The majority of general practitioners and other medical personnel do not understand the distinction between ME and CFS; indeed, thanks to a deliberate policy of mis-labelling, most people are unaware that ME is a distinct and clearly defined disease. The reasons for this are clearly explained by Jodi Bassett in her article “Who benefits from 'CFS' and 'ME/CFS'?” which can be found at: http://www.ahummingbirdsguide.com/whobenefitsfromcfs.htm
One result of this failure to clearly differentiate between ME and other un-diagnosed health problems with fatigue as the primary symptom (please note: fatigue is NOT the primary symptom in ME) is that people are often diagnosed with ME when they do not have ME, and others are diagnosed with CFS, which cannot be an actual diagnosis because there is no disease “CFS” – it is merely a collection of symptoms. All of which brings me back to the book in question: it is clear that some of the contributors suffered from illness and problems that have caused the symptom of chronic fatigue, but that they probably did not have ME, even when the contributor describes him or herself as having had ‘ME’. Therefore the book cannot be seen as referring only to ME cases; it clearly refers to a mix of ME and other illnesses which have chronic fatigue as a symptom (among a variety of other symptoms). Although the title only refers to ‘CFS’ (possibly to head off complaints such as mine!) the two terms are used interchangeably elsewhere throughout the book – and on the back cover.

The book is also in need of a good edit and more meticulous proof reading before the next edition comes out!

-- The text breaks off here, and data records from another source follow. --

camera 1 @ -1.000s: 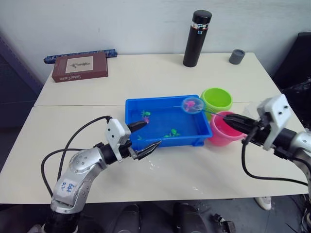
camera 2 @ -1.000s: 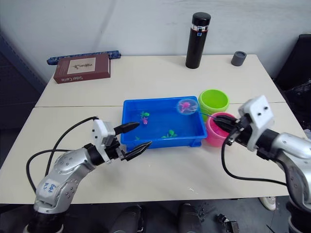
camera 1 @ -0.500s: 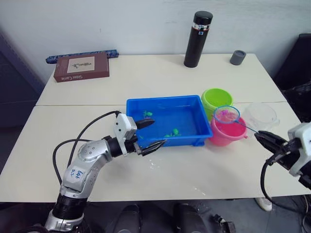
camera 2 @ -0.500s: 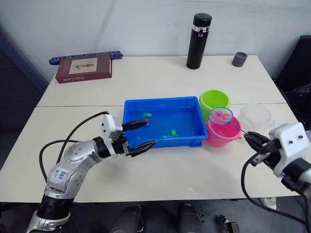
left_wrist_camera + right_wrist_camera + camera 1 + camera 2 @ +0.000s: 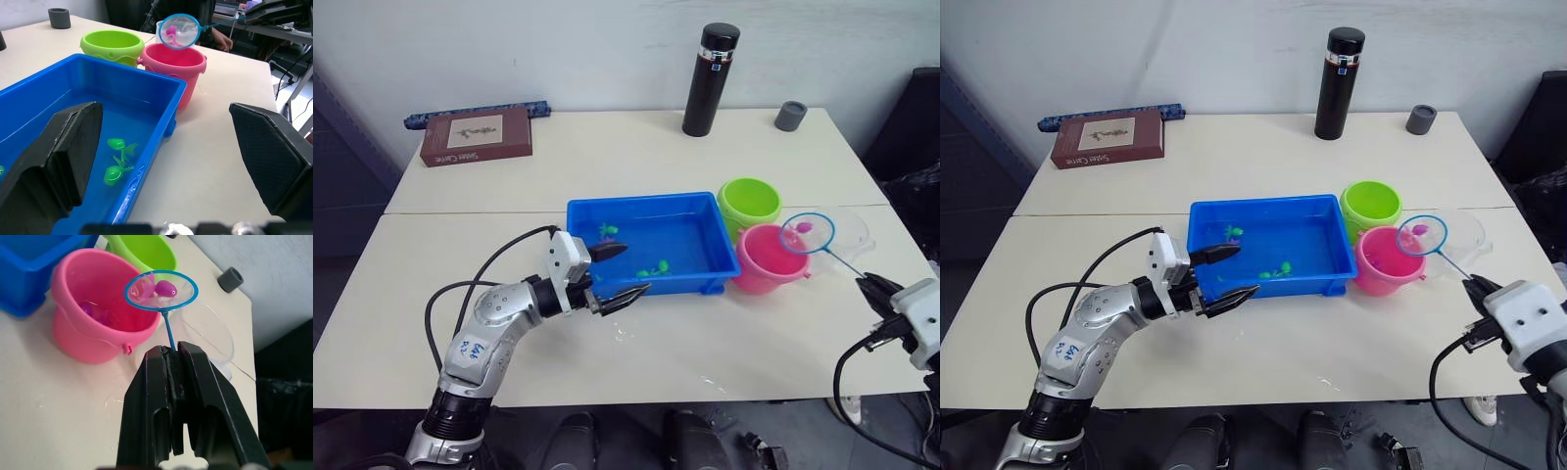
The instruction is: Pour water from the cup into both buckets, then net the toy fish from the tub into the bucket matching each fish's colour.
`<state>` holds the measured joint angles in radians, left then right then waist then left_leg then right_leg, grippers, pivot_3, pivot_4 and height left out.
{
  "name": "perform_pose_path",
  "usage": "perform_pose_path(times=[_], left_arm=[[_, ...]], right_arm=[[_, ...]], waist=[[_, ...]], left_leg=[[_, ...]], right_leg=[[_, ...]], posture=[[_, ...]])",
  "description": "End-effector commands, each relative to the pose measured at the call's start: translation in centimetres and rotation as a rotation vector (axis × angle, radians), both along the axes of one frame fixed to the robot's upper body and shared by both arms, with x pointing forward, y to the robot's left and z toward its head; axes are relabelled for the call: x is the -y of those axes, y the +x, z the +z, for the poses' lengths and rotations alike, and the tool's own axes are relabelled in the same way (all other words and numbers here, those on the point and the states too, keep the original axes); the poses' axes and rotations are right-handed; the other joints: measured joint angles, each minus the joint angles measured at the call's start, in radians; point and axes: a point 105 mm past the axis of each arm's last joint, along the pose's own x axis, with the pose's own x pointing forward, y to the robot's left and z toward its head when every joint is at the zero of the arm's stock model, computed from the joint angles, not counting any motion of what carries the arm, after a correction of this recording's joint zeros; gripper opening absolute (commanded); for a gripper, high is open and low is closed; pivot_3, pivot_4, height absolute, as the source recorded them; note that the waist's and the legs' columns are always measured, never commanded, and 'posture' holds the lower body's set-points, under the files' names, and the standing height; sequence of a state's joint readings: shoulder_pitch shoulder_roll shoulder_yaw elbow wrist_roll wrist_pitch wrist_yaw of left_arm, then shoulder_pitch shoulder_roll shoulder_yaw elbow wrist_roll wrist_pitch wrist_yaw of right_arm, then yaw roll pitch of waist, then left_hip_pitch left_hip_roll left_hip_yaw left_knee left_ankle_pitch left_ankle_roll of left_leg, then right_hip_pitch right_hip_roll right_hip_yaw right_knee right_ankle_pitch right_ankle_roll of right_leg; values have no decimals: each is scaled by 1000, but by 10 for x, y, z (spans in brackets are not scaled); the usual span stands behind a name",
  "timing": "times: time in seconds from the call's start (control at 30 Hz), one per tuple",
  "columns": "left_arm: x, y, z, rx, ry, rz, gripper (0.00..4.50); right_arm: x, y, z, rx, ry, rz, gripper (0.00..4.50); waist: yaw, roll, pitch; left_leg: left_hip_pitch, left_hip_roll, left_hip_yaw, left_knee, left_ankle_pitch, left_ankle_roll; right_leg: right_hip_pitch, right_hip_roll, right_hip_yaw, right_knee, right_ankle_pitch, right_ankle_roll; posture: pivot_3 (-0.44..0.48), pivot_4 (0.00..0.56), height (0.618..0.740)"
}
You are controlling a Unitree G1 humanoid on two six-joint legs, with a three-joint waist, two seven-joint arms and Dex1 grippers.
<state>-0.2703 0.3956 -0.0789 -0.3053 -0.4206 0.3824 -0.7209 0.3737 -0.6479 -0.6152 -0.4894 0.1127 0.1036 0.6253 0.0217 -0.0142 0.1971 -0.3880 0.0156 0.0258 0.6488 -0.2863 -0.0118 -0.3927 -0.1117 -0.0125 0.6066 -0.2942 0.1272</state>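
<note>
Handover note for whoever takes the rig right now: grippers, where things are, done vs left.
Right gripper: shut on the net handle, a pink fish in the hoop, held raised near the pink bucket and the cup.
Left gripper: open, holding nothing, at the tub's near edge.
Green bucket stands beside the pink one, just right of the tub.
Done: the cup looks empty; pink fish already lie in the pink bucket.
Left: tip the netted fish into the pink bucket, then net the green fish in the tub into the green bucket.
</note>
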Motion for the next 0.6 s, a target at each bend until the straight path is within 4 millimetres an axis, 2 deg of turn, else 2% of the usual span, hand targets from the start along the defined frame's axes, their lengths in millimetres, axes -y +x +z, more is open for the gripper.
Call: perform_pose_path(times=[0.03, 0.13, 0.3, 0.6], left_arm=[[1, -3, 6, 40, -4, 1, 4461], [1, -4, 5, 40, -4, 3, 4461], [1, -3, 6, 41, -4, 8, 4461], [0, -4, 5, 40, -3, 13, 4461]], right_arm=[[0, -3, 0, 29, -85, 22, 0], [4, -3, -3, 41, -137, 15, 0], [14, 1, 5, 126, -317, 2, 0], [3, 0, 11, 250, -590, 103, 0]], waist=[[0, 0, 0], [0, 0, 0], [-2, 0, 0], [-1, 0, 0]], left_leg=[[0, 0, 0, 0, 0, 0], [0, 0, 0, 0, 0, 0], [1, 0, 1, 0, 0, 0], [1, 0, 1, 0, 0, -1]], right_leg=[[0, 0, 0, 0, 0, 0], [0, 0, 0, 0, 0, 0], [1, 0, 0, 0, 0, 0], [1, 0, 1, 0, 0, 0]], posture=[[0, 150, 740], [0, 150, 740], [0, 150, 740], [0, 150, 740]])
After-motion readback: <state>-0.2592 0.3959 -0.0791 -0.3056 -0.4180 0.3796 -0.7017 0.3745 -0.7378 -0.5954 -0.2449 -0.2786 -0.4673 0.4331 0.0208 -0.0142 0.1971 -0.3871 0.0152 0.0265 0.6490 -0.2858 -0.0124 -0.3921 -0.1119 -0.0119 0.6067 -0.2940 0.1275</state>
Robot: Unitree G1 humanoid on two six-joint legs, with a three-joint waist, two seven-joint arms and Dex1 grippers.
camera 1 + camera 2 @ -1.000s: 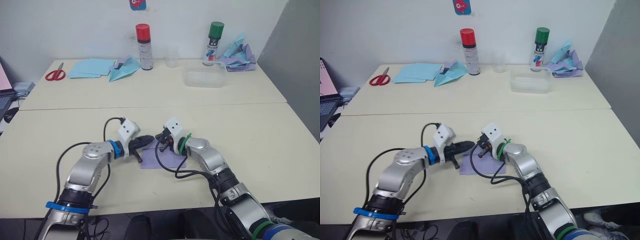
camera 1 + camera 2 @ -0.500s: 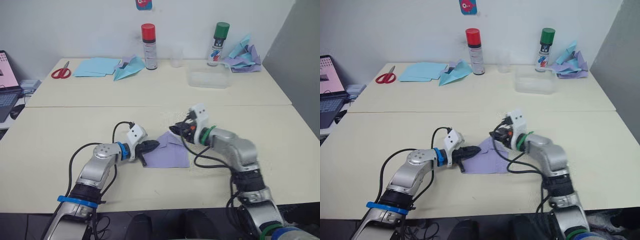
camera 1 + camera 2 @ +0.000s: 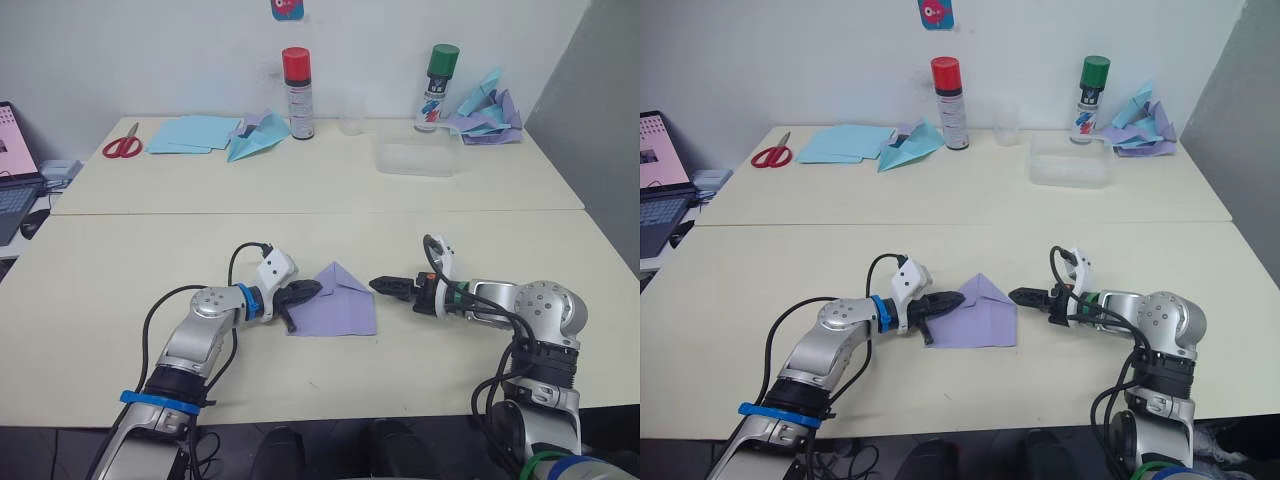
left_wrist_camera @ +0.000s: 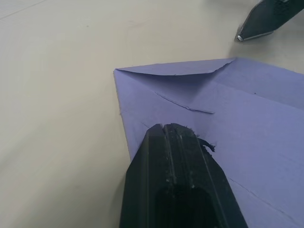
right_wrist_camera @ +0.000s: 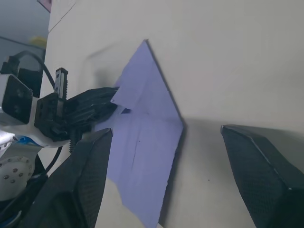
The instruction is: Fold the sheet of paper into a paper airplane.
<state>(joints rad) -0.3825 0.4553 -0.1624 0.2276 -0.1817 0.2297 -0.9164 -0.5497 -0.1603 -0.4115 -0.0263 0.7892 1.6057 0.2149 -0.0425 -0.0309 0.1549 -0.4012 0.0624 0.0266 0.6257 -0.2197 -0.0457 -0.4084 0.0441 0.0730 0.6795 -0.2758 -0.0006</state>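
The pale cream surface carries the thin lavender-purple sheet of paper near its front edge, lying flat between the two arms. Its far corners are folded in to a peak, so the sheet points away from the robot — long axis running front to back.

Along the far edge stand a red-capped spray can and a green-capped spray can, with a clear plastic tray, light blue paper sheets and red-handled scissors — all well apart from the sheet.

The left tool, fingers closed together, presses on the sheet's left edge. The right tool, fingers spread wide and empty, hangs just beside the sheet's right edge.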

Having got all my criticisms out of the way, here’s what I do like about the book. It offers some hope to people with a range of health problems, including ME. It is empowering to learn that some people do recover. Before reading the book I had come to a point where I accepted that I had ME, that I would probably always have it, and that I simply had to learn how to live with it as best I could. Since reading the book I’ve picked up my research tools once again, and have begun exploring all the internet links provided in the book, and indeed have moved on way beyond the information provided. I’m currently looking into the link between ME and Lyme disease, which is not mentioned in the book. One type of treatment unfortunately not mentioned in the book is lymphatic drainage, practiced and taught in the UK by R. Perrin, an osteopath. It would have been interesting to read the stories of those people who’ve been treated by Perrin.

The book is a useful starting point for people who have been given the catch-all chronic fatigue diagnosis. I do not, personally, agree with the ‘miracle cure’ stories – I suspect that these people did not actually have ME. At present there is too little research done on ME, and the research that exists appears to be ignored by medical practitioners such as those in the UK who are responsible for the NICE guidelines on ME. One day there will be an explanation for the cause of this organic, neurological illness, and one day we will know what the most appropriate treatments are. I just hope it’s in my lifetime.

Sunday, March 8, 2009

Lynne Truss: Making the Cat Laugh – One Woman´s Journal of Single Life on the Margins

From the author of: "Eats, Shoots, and Leaves", this is a collection of columns she wrote for The Listener, The Times, and Woman´s Journal - written before she became famous. She's an entertaining and witty writer, with wry comments on the life of the single woman.

Barbara Kingsolver: Pigs in Heaven.
The Cherokee Nation vs Taylor Greer. About the adoption of Indian (native American) children away from the reservation. 6-year old Turtle, the adopted daughter of Taylor Greer, sees someone fall into the Hoover Dam, ends up on Oprah, is seen by an Indian lawyer Annawake Fourkiller, who then starts the process of getting Turtle back to what remains of her family. But it turns out that Taylor´s mother, Alice, is ¼ Cherokee too… Kingsolver is one of my favourite US writers, and this one is every word as good as others by her which I’ve read: Prodigal Summer, The Poisonwood Bible, and Animal Dreams.